Nice to hear that :)
Title: Re: SETI MB CUDA for Linux
Post by: Jason G on 15 Dec 2010, 09:06:13 am
When I tested it, it produced garbage results in all WUs except VLAR ones. It could run VLAR workunits in fermi GPUs and produce valid results.

LoL, that's kindof amusing but logical by nature of some of the issues. Thanks. That info will help track down & check any issues that might need resolving in an x32f port.  Fingers crossed it should be reasonably straightforward from here.  Once operational will likely be attempting to keep Linux builds up to date with Windows ones (My primary Platform) , so all going well shouldn't miss out on coming optimisations worked out in the Unit test threads.

Jason 
Title: Re: SETI MB CUDA for Linux
Post by: riofl on 06 Jan 2011, 06:57:23 am
i just upgraded my nvidia driver to linux 64 version 260.19.29 and nvidia-settings of the
same version.

since this upgrade my 2nd video card will not release gpu core temps.

gpu0 is a gtx285
gpu1 and 2 is a dual processor gtx295

gpu0 still reads out fine in gkrellm properly but shows 0 for gpu1 and gpu2.

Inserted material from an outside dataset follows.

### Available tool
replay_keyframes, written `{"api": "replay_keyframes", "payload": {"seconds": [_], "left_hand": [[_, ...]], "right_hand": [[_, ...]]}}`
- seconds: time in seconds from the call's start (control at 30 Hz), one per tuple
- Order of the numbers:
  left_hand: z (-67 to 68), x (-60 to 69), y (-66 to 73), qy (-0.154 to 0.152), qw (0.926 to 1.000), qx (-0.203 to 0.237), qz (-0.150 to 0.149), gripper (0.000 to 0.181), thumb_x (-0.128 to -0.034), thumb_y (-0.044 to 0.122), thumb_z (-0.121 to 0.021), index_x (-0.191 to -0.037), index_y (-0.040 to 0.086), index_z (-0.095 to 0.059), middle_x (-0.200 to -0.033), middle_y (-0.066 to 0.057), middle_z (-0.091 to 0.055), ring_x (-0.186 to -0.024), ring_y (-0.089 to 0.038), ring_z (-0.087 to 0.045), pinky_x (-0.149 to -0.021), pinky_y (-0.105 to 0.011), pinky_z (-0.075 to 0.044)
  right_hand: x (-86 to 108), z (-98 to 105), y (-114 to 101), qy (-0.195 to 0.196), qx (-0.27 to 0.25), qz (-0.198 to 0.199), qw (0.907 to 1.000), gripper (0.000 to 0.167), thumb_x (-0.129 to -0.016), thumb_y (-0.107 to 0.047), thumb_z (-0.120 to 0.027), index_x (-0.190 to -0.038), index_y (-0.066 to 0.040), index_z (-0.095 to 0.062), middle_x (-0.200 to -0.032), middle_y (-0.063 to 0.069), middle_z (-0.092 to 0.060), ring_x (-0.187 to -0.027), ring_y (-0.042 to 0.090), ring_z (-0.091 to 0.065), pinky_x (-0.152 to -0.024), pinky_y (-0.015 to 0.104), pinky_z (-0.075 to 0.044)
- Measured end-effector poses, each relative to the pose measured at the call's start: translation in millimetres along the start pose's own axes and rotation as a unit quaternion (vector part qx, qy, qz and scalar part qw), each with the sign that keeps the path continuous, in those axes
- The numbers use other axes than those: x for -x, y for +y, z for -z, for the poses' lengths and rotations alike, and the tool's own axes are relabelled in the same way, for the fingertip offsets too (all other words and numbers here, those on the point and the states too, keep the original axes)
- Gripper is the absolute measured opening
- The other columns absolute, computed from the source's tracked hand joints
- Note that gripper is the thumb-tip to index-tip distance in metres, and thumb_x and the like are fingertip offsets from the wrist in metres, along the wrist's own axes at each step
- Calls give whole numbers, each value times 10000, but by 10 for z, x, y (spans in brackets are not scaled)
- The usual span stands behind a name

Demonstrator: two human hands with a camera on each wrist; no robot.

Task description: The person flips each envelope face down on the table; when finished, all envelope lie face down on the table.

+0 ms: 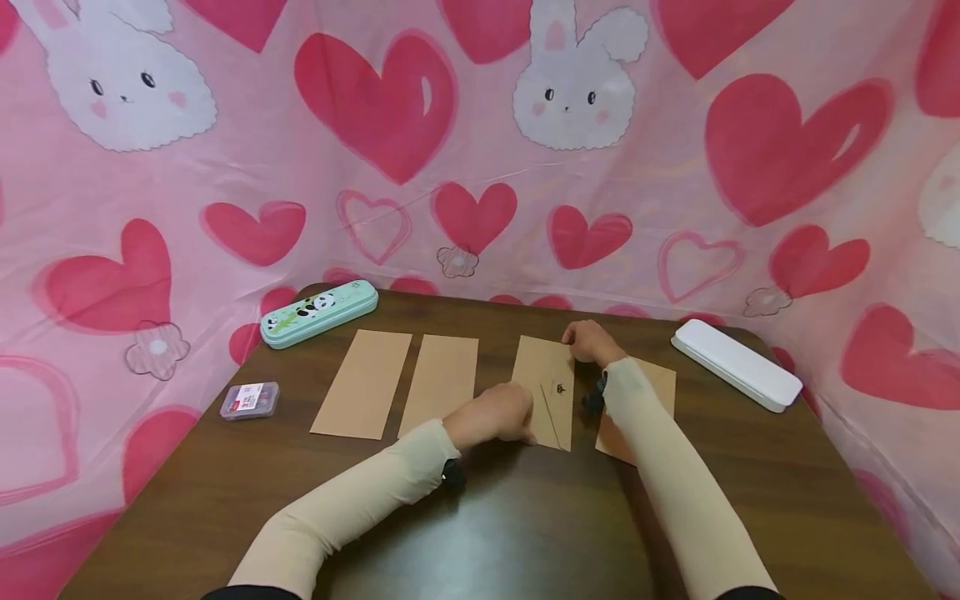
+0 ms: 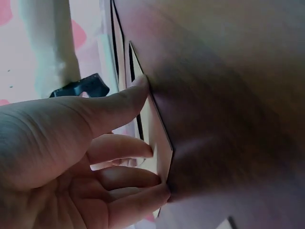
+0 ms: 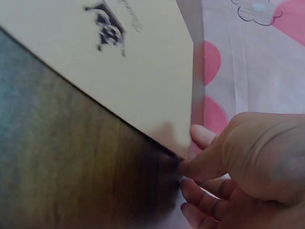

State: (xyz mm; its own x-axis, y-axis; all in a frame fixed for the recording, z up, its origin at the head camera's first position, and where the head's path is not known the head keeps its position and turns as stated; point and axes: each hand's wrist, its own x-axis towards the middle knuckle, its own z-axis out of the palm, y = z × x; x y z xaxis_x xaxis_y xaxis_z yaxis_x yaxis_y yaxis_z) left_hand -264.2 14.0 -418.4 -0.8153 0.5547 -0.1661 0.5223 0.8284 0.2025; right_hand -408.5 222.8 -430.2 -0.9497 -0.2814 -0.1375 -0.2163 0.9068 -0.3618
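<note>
A brown paper envelope (image 1: 543,392) lies on the table, its flap side with a small black crown print facing up. My left hand (image 1: 491,414) holds its near left part; in the left wrist view the thumb (image 2: 119,107) and the fingertips meet the edges of the envelope (image 2: 164,148). At the far right corner, my right hand (image 1: 592,343) pinches the paper. The right wrist view shows that thumb (image 3: 205,164) at the corner, below the crown print (image 3: 108,28).
Two plain brown envelopes (image 1: 362,383) lie to the left, and another (image 1: 660,387) is partly hidden under my right forearm. A green panda pencil case (image 1: 321,312) and small labelled box (image 1: 250,401) sit left; a white case (image 1: 738,364) lies right. Heart-patterned cloth hangs behind.
</note>
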Motion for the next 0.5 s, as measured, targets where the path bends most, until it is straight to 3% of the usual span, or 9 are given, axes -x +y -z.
{"api": "replay_keyframes", "payload": {"seconds": [0.1, 0.33, 0.5], "left_hand": [[-25, -1, -11, 72, 9999, 45, -79, 422, -830, 402, -859, -575, 173, -613, -581, 105, -519, -554, -76, -476, -531, -221, -407], [-52, 23, -72, -15, 9995, 26, -323, 361, -862, 384, -833, -692, 152, -615, -642, 87, -541, -603, -78, -493, -576, -212, -418], [-48, 48, -128, -9, 9987, 218, -458, 376, -834, 367, -861, -907, 123, -583, -826, 39, -552, -738, -99, -522, -681, -238, -456]], "right_hand": [[19, 26, 40, 24, -136, 116, 9998, 262, -909, 65, -517, -1118, -4, -659, -1194, 217, -655, -1041, 329, -589, -929, 467, -513], [119, 88, 191, 262, -743, 1247, 9891, 266, -941, 14, -695, -1206, -1, -705, -1216, 239, -707, -1128, 408, -677, -932, 512, -566], [161, 146, 256, 240, -862, 1375, 9864, 313, -969, -33, -681, -1280, -10, -696, -1292, 256, -685, -1220, 440, -643, -1012, 562, -523]]}}
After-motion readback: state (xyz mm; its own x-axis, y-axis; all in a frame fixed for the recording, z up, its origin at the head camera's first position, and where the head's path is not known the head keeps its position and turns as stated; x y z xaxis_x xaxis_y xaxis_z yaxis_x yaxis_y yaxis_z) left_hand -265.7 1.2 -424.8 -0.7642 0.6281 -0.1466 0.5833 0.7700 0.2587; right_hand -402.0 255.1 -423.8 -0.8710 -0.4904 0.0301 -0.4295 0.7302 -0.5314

gkrellm is asking for the temps for all gpus according to the process list

when i run the command manually here is what i get:... the number 64 in the gpu0 readout
is the correct temp. the other 2 return a 0:


odyssey bin # nvidia-settings -q [gpu:0]/GPUCoreTemp
Xlib:  extension "RANDR" missing on display ":0".

  Attribute 'GPUCoreTemp' (odyssey:0[gpu:0]): 64.
    'GPUCoreTemp' is an integer attribute.
    'GPUCoreTemp' is a read-only attribute.
    'GPUCoreTemp' can use the following target types: X Screen, GPU.

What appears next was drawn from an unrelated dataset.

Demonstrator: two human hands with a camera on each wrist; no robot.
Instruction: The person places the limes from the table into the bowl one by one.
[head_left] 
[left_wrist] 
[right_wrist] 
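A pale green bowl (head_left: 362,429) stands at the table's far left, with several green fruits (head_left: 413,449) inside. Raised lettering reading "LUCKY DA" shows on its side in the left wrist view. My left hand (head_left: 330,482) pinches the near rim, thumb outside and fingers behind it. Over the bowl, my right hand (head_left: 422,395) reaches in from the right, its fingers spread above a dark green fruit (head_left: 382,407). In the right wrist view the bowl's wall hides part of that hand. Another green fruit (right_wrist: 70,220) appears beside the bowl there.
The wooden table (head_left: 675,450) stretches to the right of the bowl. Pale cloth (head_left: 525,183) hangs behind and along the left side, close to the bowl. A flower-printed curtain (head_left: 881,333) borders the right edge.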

odyssey bin # nvidia-settings -q [gpu:2]/GPUCoreTemp
Xlib:  extension "RANDR" missing on display ":0".

  Attribute 'GPUCoreTemp' (odyssey:0[gpu:2]): 0.
    'GPUCoreTemp' is an integer attribute.
    'GPUCoreTemp' is a read-only attribute.
    'GPUCoreTemp' can use the following target types: X Screen, GPU.

odyssey bin # nvidia-settings -q [gpu:1]/GPUCoreTemp
Xlib:  extension "RANDR" missing on display ":0".

  Attribute 'GPUCoreTemp' (odyssey:0[gpu:1]): 0.
    'GPUCoreTemp' is an integer attribute.
    'GPUCoreTemp' is a read-only attribute.
    'GPUCoreTemp' can use the following target types: X Screen, GPU.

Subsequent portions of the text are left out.